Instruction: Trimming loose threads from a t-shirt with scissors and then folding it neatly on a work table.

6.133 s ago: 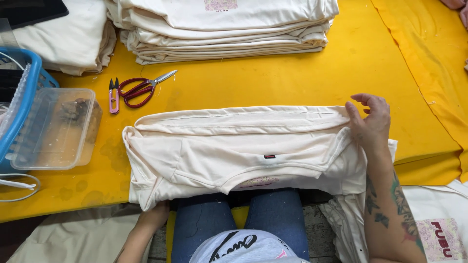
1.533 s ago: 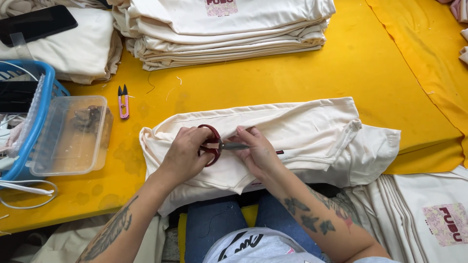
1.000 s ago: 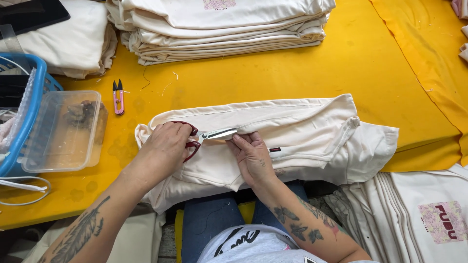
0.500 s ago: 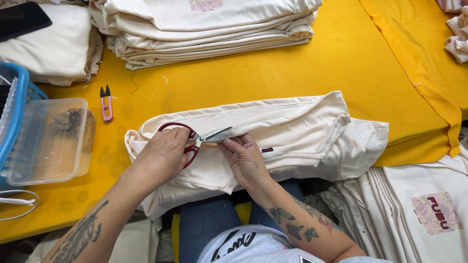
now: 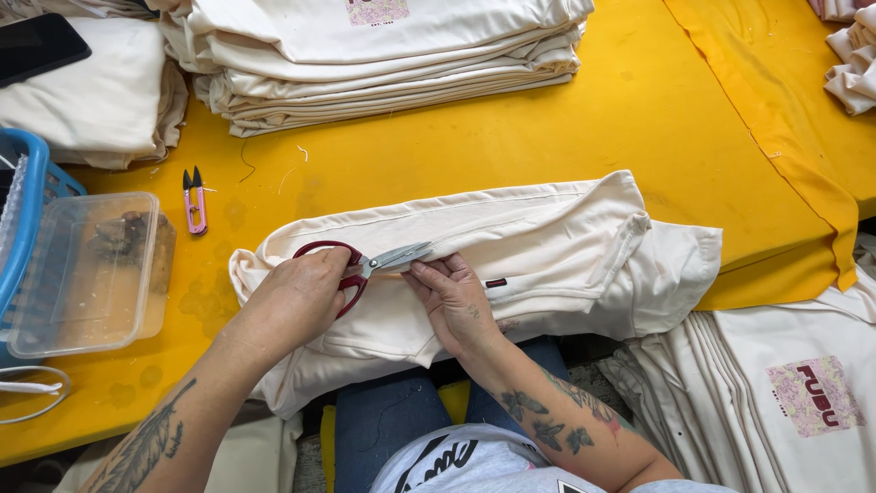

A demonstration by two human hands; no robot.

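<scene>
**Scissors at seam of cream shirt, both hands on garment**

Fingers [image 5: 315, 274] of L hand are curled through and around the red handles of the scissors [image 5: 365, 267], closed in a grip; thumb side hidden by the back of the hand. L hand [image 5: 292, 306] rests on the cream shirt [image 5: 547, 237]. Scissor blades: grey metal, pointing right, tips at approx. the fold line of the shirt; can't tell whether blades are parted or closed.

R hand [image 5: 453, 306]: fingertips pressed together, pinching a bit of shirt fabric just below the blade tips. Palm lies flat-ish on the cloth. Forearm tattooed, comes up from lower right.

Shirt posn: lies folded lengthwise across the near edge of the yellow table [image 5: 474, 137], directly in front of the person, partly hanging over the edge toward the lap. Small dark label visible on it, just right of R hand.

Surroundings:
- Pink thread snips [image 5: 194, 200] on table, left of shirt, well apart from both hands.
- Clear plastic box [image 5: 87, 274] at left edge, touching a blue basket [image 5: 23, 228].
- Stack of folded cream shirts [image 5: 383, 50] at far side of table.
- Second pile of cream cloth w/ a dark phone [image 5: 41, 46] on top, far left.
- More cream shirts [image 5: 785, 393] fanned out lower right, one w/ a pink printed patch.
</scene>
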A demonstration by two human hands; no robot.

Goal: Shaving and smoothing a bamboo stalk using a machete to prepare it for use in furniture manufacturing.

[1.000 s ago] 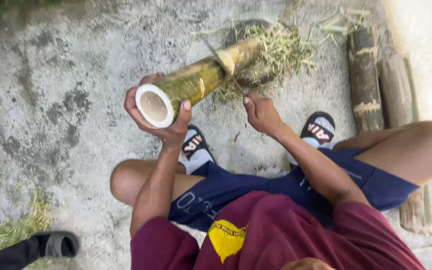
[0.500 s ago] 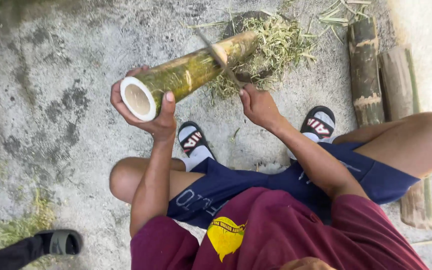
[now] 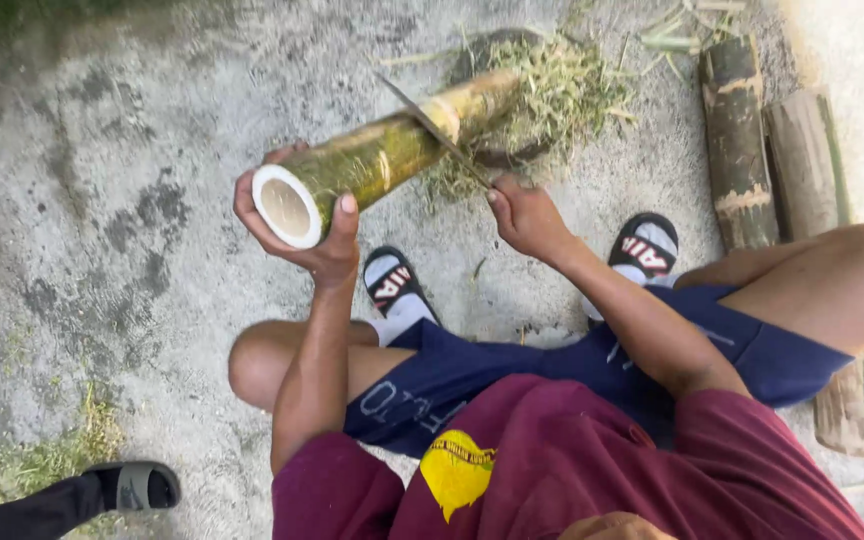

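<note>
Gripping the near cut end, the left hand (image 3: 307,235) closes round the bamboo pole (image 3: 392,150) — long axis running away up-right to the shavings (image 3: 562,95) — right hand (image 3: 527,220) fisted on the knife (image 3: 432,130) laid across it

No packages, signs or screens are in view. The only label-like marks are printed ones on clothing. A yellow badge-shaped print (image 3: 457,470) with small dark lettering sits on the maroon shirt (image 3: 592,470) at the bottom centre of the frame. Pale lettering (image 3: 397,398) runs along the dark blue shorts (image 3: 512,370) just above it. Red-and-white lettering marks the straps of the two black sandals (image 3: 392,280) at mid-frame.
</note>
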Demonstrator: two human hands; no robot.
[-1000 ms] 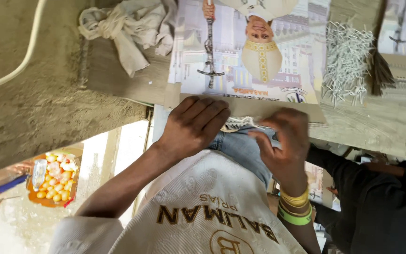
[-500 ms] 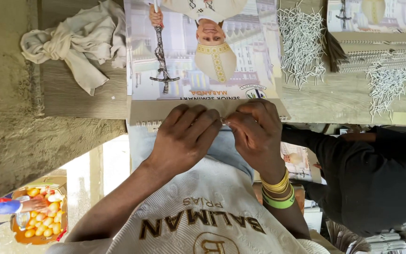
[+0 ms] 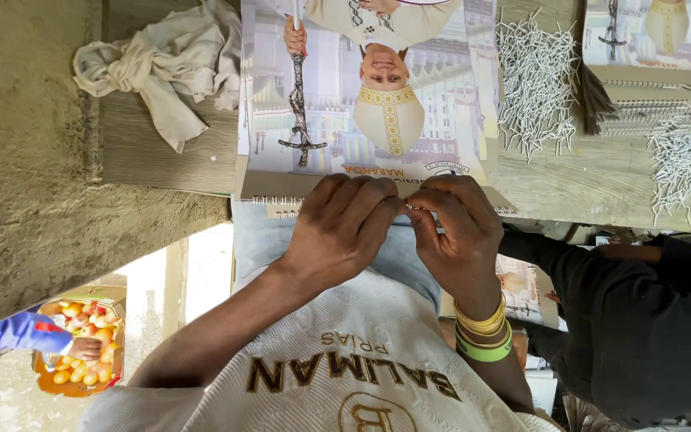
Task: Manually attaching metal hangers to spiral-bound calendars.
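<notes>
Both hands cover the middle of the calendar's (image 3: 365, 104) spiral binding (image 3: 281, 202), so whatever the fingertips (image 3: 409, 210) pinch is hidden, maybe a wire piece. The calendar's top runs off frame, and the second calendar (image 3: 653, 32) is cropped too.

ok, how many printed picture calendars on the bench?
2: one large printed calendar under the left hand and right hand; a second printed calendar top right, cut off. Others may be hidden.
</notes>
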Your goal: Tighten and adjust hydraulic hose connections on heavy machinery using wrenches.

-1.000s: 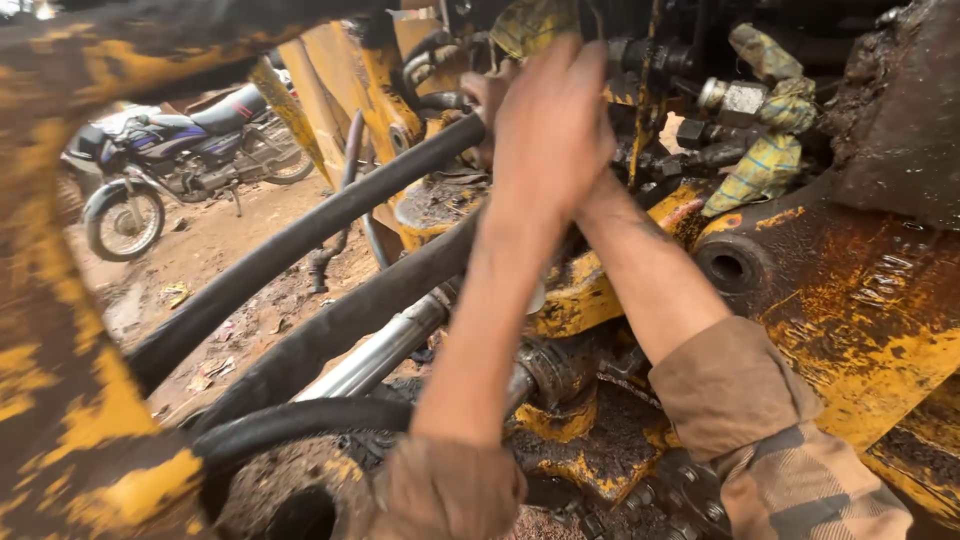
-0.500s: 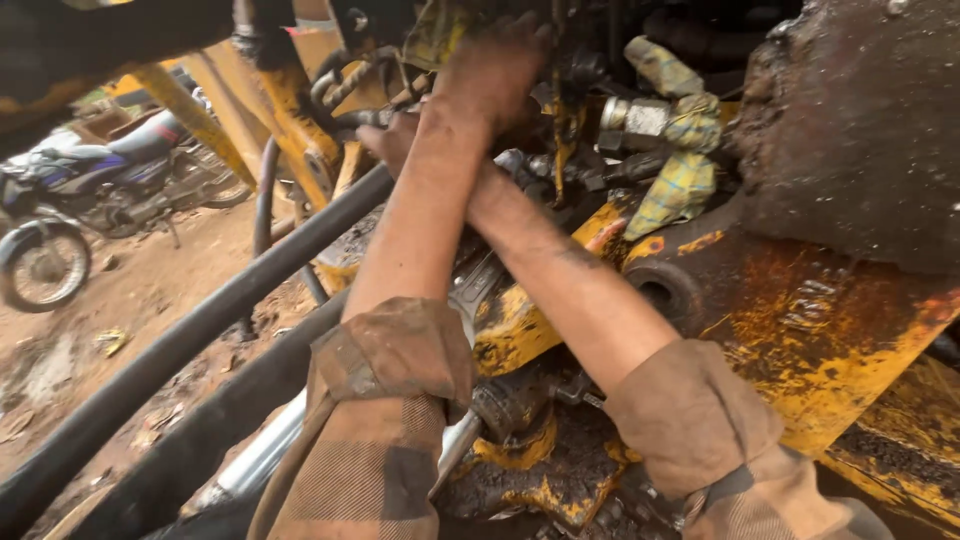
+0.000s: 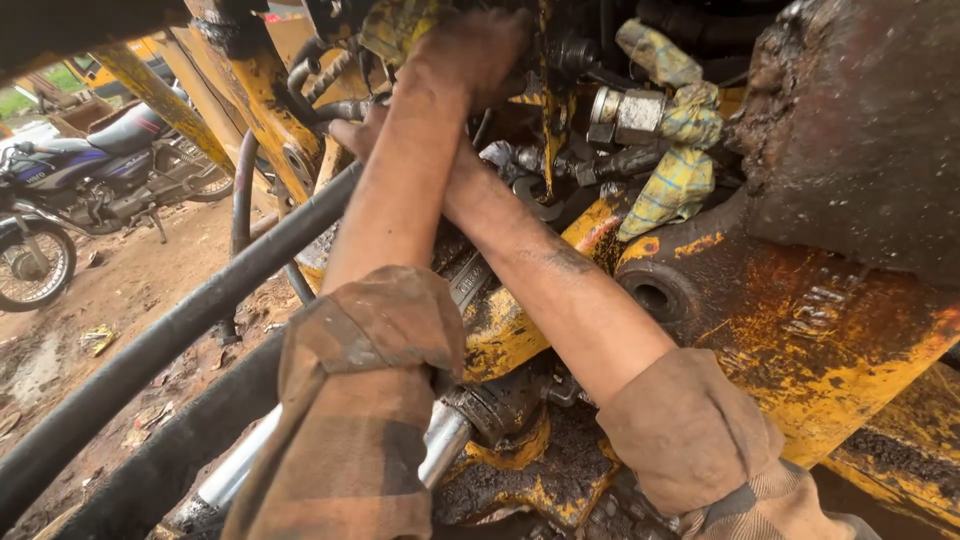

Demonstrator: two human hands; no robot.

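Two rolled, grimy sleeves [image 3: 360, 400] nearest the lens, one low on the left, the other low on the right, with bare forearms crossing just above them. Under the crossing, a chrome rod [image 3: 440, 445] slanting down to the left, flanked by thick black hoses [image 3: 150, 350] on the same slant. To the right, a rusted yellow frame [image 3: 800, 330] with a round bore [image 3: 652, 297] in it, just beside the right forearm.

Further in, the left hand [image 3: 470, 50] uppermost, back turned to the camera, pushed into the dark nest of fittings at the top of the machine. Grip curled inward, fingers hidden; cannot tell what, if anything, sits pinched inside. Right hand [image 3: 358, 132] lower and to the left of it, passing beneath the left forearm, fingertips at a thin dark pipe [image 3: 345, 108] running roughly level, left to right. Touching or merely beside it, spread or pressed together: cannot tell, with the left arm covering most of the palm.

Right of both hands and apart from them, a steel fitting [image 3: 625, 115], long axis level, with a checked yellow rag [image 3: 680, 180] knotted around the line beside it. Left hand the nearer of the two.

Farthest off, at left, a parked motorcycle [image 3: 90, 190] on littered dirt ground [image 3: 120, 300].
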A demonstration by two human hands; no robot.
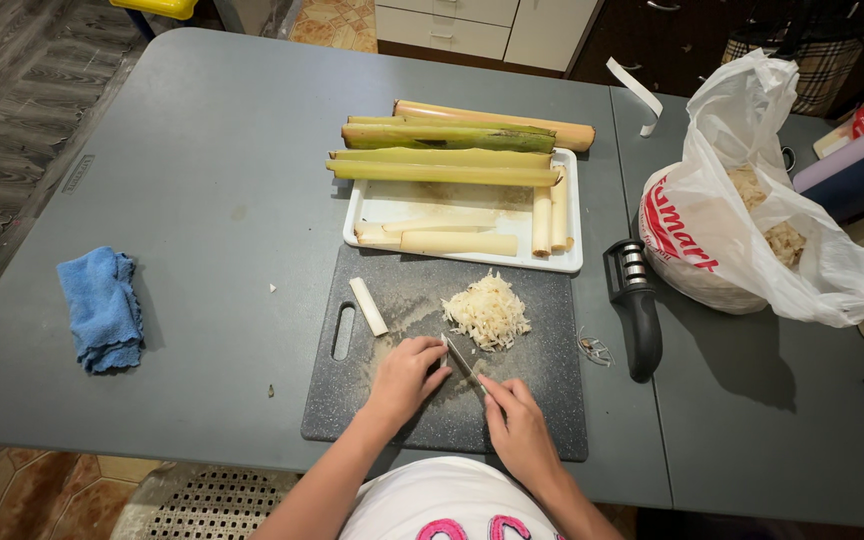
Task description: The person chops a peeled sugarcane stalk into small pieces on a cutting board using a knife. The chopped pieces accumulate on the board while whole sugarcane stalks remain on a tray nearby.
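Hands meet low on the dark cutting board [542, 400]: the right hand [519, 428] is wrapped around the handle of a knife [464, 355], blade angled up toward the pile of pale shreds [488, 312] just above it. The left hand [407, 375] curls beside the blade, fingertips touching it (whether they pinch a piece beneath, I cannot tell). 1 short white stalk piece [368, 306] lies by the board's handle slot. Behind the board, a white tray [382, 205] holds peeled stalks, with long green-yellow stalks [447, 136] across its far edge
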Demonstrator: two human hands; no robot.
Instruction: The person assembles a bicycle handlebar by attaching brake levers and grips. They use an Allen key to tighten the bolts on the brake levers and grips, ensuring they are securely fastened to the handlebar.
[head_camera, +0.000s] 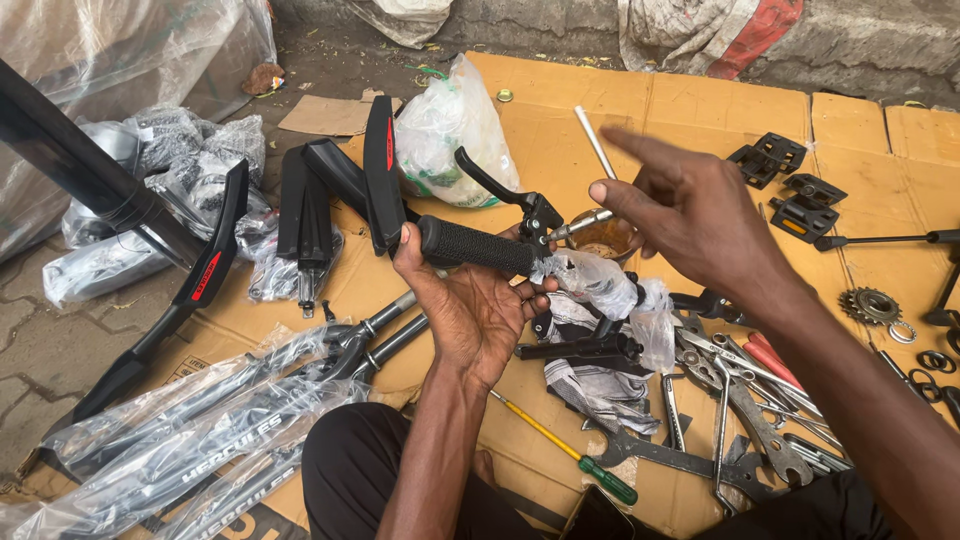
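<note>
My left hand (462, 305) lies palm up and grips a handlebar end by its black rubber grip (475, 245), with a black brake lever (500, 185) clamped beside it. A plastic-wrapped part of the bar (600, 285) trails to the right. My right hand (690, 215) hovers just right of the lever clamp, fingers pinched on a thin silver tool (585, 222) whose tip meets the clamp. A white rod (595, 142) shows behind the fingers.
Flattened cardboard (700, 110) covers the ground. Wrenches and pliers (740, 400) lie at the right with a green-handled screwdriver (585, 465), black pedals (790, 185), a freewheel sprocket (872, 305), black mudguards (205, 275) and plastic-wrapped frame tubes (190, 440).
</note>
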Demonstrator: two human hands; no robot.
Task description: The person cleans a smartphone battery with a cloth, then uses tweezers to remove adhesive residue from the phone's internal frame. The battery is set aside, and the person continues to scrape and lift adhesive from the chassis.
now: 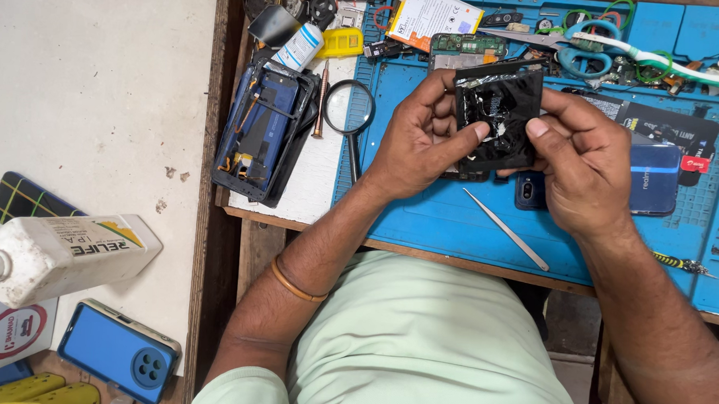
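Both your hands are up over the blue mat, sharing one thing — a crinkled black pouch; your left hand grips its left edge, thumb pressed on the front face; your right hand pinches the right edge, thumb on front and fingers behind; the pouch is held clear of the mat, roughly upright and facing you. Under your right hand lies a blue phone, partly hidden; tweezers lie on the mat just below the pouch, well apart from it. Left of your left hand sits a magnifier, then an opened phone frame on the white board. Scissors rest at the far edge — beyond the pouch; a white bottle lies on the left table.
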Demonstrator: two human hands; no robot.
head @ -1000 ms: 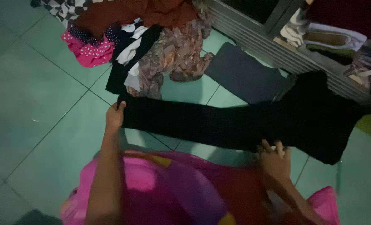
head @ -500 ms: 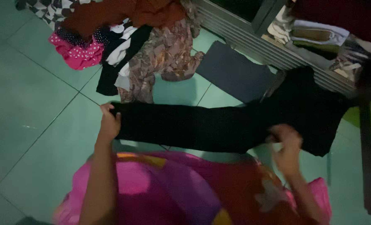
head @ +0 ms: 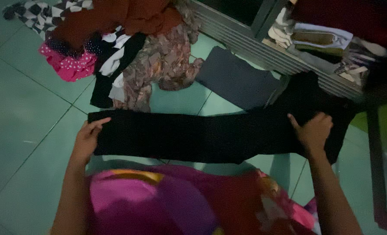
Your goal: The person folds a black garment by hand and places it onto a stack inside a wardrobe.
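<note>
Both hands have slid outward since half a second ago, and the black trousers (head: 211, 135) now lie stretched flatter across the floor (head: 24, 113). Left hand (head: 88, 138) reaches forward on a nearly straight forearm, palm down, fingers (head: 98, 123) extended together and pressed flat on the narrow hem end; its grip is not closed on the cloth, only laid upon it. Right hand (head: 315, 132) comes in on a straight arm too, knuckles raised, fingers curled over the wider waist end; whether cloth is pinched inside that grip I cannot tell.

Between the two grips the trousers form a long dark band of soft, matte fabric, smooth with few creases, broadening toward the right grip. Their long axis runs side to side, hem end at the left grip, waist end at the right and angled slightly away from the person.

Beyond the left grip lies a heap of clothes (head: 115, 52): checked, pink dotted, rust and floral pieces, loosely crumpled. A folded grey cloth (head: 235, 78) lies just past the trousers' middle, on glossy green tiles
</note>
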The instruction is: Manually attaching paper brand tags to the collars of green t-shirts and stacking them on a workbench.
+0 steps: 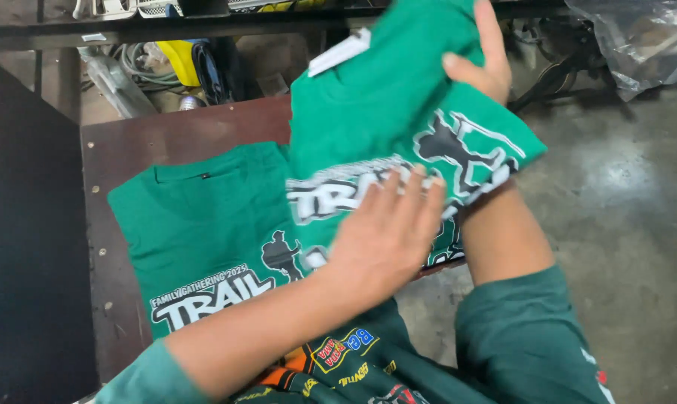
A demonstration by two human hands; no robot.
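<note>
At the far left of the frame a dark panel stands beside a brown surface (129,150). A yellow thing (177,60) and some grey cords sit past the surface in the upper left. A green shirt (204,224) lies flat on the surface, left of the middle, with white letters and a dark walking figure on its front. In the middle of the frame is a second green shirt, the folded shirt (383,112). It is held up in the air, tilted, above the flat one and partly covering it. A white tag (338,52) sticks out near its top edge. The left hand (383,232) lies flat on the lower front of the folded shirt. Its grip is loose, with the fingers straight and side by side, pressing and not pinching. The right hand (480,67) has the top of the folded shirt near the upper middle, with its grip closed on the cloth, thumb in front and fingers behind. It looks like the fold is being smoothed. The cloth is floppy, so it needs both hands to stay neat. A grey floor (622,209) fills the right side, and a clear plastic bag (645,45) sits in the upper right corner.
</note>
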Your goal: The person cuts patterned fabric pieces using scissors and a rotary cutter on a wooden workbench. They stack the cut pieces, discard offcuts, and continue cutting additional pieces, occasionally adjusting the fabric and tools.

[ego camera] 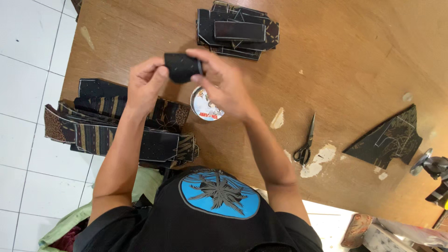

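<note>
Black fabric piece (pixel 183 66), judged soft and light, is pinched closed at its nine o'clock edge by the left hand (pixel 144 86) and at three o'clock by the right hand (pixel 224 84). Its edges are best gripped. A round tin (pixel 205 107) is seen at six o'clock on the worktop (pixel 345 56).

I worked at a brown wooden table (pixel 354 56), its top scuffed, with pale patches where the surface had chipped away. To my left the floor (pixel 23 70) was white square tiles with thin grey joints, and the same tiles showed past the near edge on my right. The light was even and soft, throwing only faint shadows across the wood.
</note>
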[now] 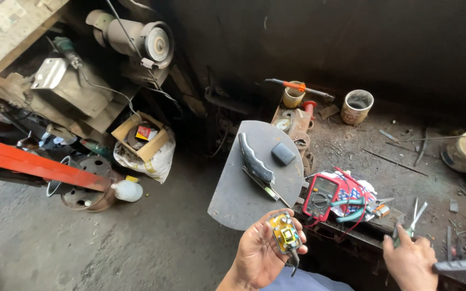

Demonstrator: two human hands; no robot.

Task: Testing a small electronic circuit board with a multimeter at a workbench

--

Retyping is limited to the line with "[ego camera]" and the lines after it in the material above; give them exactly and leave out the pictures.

Your response:
[ego camera] 

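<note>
Black fabric piece (pixel 183 66), judged soft and light, is pinched closed at its nine o'clock edge by the left hand (pixel 144 86) and at three o'clock by the right hand (pixel 224 84). Its edges are best gripped. A round tin (pixel 205 107) is seen at six o'clock on the worktop (pixel 345 56).

I worked at a brown wooden table (pixel 354 56), its top scuffed, with pale patches where the surface had chipped away. To my left the floor (pixel 23 70) was white square tiles with thin grey joints, and the same tiles showed past the near edge on my right. The light was even and soft, throwing only faint shadows across the wood.
</note>
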[now] 

Demonstrator: two human hands; no robot.

Task: Testing a small electronic circuit board with a multimeter at a workbench

The output for this exercise is now complete.